A new study sheds light on why some adults develop hearing problems.
By some estimates, hearing loss affects at least 50% of the population after 75 years of age.
While congenital hearing impairment—usually presenting in childhood—results from rare mutations, hearing problems in adults are likely due to the cumulative effect of polygenic risk and environmental factors.
Recent genome-wide association studies have uncovered several risk genes implicated in hearing issues in adults, however some factors still have not adequately been investigated by large-scale genetic studies.
For instance, there is limited information about why hearing problems among older adults are more common, more severe, and with earlier onset in men than in women. It is uncertain how hearing-related polygenic risk translates among people of diverse ancestral backgrounds.
While environmental risk factors such as noise exposure and tobacco smoking are known to increase the risk of hearing impairment, the molecular mechanisms underlying these associations are unclear.
The new study, published in Genome Medicine, greatly expands the understanding of a person’s predisposition to age-related hearing problems.
Researchers sampled nearly 750,000 adults and identified 54 risk variants—including 12 novel variants—that could contribute to hearing problems. They also highlighted how hormonal regulation may play a role in the differences between hearing problems in men and women.
Analyzing multiple ancestry groups, the researchers demonstrated that polygenic risk in hearing problems is shared across human populations. They also determined genes involved in brain development interact with sex, noise pollution, and tobacco smoking in relation to their associations with hearing problems.
“Our results support that large-scale genetic studies are useful instruments to understand the biology and the epidemiology of hearing problems in adults,” says senior author Renato Polimanti, associate professor of psychiatry at Yale School of Medicine.
Overall, the findings contribute to identifying possible molecular targets for drug development and define novel strategies to identify older adults at risk of losing their hearing.

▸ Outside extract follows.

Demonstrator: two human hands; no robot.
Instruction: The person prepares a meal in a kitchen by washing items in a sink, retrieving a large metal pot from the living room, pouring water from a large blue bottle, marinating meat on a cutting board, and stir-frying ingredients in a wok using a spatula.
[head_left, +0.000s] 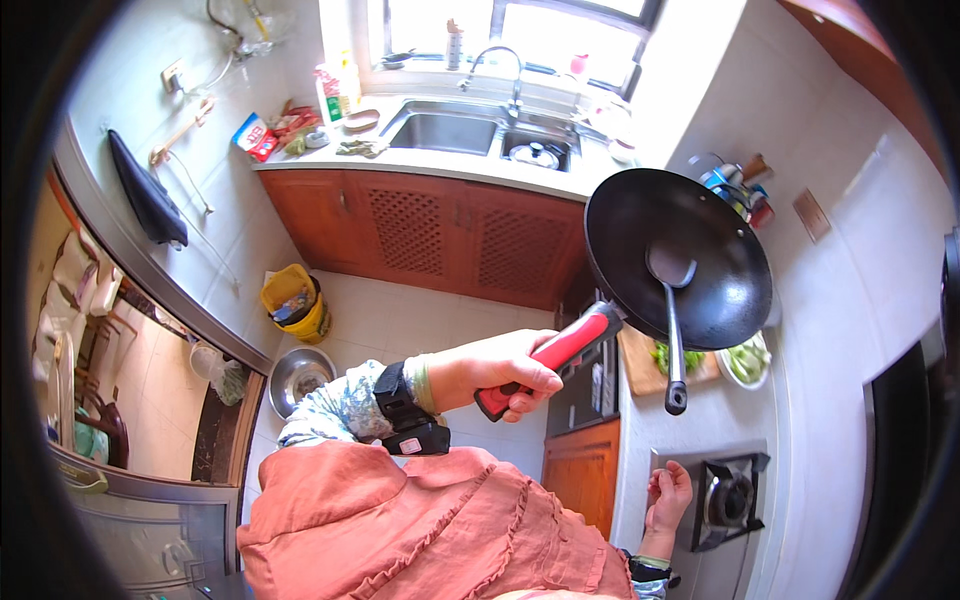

The study could lead to changes in how older adults with hearing problems are assessed and treated. Hearing loss can impair communications, and that can result in social isolation with major health, psychosocial, and economic consequences, reducing the quality of life of those affected.
Additional coauthors are from Harvard University; the University of California, San Diego; and Yale. The National Institute on Deafness and Other Communication Disorders funded the work.